Could you retype exactly the line containing "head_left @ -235" and every line after it in the data below, leaving out the pictures?

####

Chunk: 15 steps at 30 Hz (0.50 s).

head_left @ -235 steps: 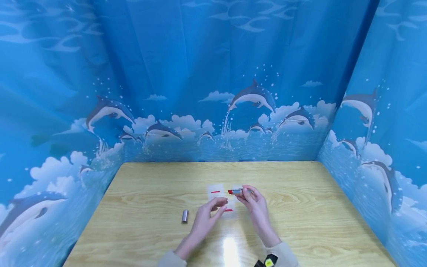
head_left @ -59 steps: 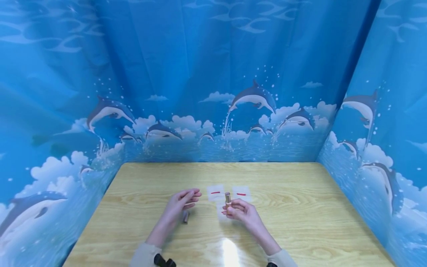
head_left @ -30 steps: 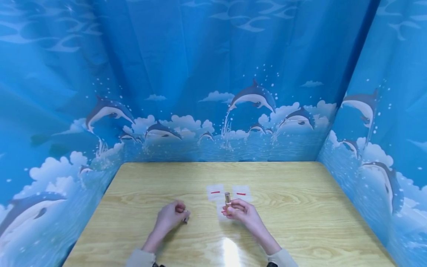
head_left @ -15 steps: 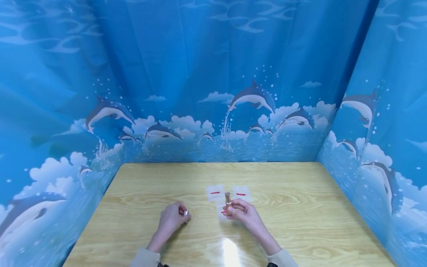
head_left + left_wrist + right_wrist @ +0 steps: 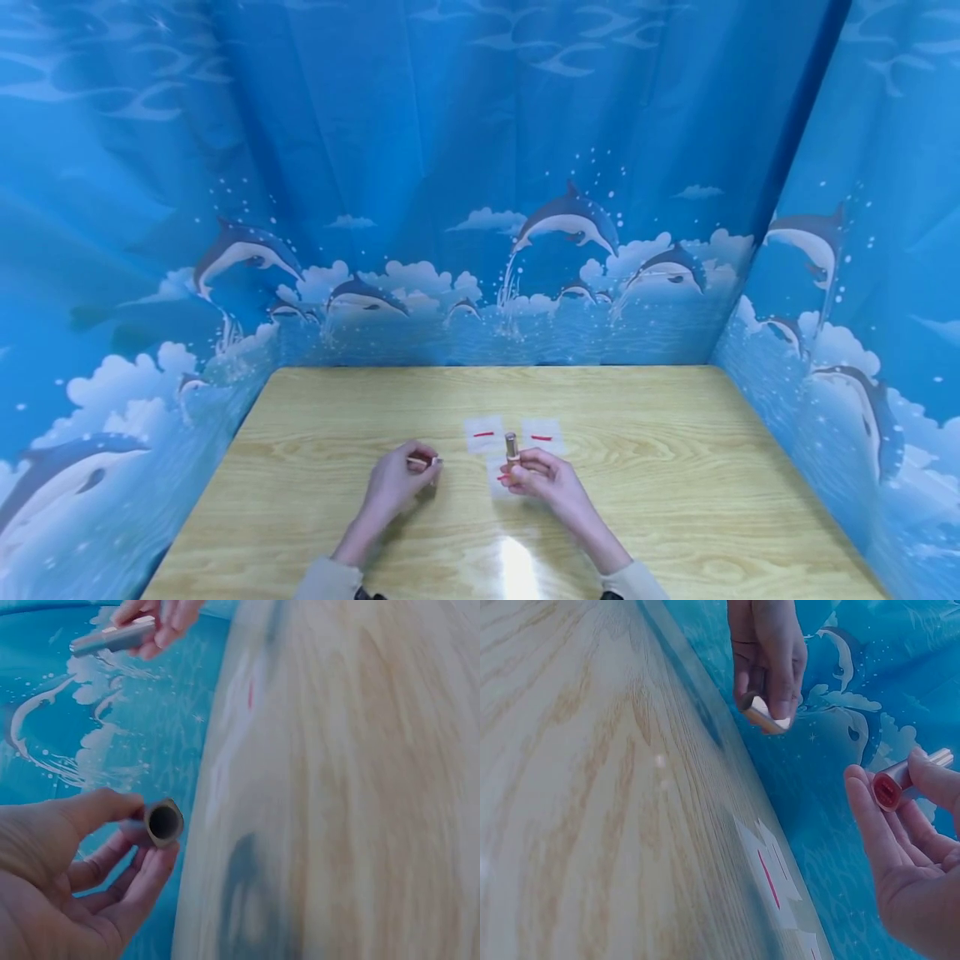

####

#### ANSWER FOR THIS EXERCISE
head_left @ -235 steps: 
head_left @ -59 steps: 
head_left @ -30 steps: 
head_left @ -15 steps: 
head_left + left_wrist + right_wrist @ +0 steps: 

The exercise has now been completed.